I always played with my own name, Tim. But I think that is getting boring so since not long ago I use my nickname, Aurynn.


----------



## Username (May 8, 2013)

In WW i have the name Shinker, don't ask, and in CF (or lets go to the city) i have the name Meggie. I think in NL i will be just using my real name Megan, so then in years to come I won't get annoyed that I chose a stupid name and want to reset or something.


----------



## Bubblecraft (May 8, 2013)

I always have my own name, Zach.


----------



## AoJones (May 8, 2013)

I may use my real name, but since it's pretty unique I may use Ao for online interactions.

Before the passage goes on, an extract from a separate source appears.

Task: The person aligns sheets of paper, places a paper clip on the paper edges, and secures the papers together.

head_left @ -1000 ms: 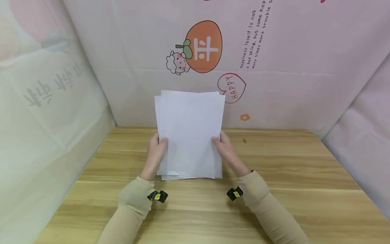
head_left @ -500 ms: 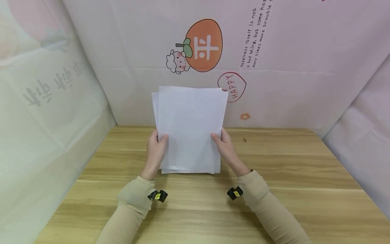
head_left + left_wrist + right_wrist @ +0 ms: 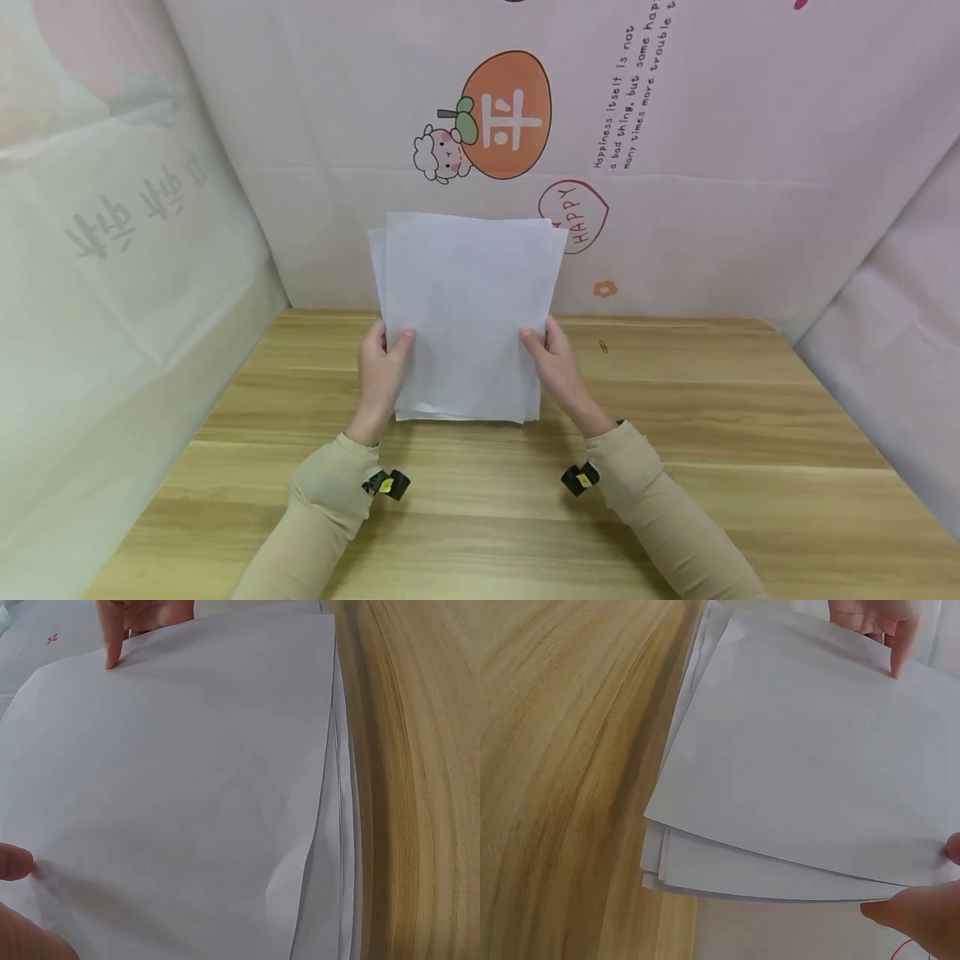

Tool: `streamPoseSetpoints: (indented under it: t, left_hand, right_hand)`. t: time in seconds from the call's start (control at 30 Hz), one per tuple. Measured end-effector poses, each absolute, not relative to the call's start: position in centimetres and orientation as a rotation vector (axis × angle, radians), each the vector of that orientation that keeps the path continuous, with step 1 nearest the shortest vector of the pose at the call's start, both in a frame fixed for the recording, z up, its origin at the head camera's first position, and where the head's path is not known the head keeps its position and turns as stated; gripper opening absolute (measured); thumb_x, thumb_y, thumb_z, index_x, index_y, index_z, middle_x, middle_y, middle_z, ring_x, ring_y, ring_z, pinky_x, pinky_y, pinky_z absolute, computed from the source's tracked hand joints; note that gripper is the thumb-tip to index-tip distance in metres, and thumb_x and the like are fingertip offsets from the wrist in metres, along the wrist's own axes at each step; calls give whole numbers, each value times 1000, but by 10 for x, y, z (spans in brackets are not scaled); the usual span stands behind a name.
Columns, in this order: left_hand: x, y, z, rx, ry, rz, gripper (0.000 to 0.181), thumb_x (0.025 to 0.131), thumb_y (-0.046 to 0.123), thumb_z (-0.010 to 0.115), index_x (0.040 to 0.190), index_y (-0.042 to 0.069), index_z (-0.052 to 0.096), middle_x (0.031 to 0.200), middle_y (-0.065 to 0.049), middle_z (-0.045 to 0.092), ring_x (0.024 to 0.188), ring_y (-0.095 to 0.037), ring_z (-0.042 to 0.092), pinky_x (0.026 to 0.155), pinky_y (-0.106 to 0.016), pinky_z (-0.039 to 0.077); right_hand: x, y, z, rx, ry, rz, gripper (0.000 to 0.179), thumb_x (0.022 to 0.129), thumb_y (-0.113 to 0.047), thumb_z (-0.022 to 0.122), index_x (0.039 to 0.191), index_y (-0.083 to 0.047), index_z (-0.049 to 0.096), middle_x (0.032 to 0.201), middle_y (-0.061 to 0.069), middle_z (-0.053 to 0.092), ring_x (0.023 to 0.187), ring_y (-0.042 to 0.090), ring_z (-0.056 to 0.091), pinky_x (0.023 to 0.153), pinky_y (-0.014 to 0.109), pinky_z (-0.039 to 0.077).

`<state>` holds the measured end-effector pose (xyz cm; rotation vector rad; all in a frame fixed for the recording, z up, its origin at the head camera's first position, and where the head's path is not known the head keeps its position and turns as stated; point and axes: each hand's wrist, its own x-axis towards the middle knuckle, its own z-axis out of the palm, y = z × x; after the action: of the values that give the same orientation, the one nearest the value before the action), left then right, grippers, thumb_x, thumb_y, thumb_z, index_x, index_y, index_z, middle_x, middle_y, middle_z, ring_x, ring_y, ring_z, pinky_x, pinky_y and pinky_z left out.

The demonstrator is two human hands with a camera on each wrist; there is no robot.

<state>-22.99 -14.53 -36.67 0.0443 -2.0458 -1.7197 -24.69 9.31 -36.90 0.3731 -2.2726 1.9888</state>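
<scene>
Both hands hold a loose stack of white paper sheets [image 3: 467, 317] upright, tilted back, over the wooden table. My left hand [image 3: 384, 367] grips the left edge, thumb on the front sheet and fingers behind, mostly hidden. At the opposite edge my right hand [image 3: 557, 362] pinches the stack the same way. The sheets are uneven: in the right wrist view, lower sheets [image 3: 780, 871] stick out past the top one. A bent corner of the top sheet [image 3: 289, 885] shows in the left wrist view.
A small paper clip [image 3: 603, 346] lies on the wooden table [image 3: 712, 417], right of the stack and near the back. A printed cloth [image 3: 712, 233] hangs behind the table, and pale cloth also covers both sides.
The stack has risen slightly and its top leans nearer, its lower edge higher above the table front. Its top edges look a little more spread. Both hands keep their hold.
</scene>
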Motion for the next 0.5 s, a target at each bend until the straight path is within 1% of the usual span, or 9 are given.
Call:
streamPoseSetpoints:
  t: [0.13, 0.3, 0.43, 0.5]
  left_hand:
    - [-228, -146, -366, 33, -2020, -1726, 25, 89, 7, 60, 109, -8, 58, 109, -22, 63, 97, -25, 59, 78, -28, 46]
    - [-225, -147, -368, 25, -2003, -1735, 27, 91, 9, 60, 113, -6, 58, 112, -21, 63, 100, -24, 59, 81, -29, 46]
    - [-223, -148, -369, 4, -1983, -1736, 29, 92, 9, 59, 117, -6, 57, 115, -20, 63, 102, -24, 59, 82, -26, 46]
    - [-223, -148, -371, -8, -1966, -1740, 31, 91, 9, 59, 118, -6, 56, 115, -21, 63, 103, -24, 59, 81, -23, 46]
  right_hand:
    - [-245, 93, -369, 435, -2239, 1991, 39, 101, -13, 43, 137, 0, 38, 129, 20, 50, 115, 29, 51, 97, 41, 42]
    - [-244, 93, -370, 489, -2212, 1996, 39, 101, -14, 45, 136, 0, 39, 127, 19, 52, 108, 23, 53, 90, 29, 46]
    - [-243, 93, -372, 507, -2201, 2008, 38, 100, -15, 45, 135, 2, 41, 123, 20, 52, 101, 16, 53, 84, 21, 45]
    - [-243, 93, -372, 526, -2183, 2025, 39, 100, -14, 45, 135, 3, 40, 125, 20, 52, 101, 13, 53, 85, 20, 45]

Not sure yet, so guess I'll see how I feel when it comes out =p


----------



## Yuki Nagato (May 8, 2013)

Main: Euan
Secondary: Euella or Desu.. I'm unsure.


----------



## Jinglefruit (May 8, 2013)

My very first town on the GC I used my real name (Dean) with the Hammer symbol. 
Every other game and alt. towns on GC I have been Jingle. ~ weirdly started 2 weeks before my first AC Christmas.


----------



## Mirror (May 12, 2013)

Cherry will be my first character's name, Lema for my second character's name, Mayago for my third character's name, and Coco for my fourth character's name.


----------



## Wing (May 15, 2013)

Wing...
Mayor Wing...
_"I swear I thought you were a bird!"_
Oh, I'm sorry.
-Kills whoever said that with an axe-
Have. A. Nice...
A. Very. Nice...
Day...


----------



## StiX (May 18, 2013)

"Joel" for my Main (my real name) and If I ever make a second character I usually make a girl named "Soda"


----------



## denicrossing (May 19, 2013)

When I was younger and got AC Wild World for the first time I actually made a male character and gave him some random name. I used to always use male characters cos I sort of grew up with playing male characters (since you couldn't choose your gender in the first Pok?mon games). I changed that after a while though and since I use female characters I usually go by my real name or my nickname.


----------



## jumpluff (May 19, 2013)

I went through a phase in Wild World where I just used names of characters I liked and so forth, but I really like playing with my name in a game like this because it feels more familiar that way, and there's no feeling of 'datedness'. And it always fits.  I like my name, so why not?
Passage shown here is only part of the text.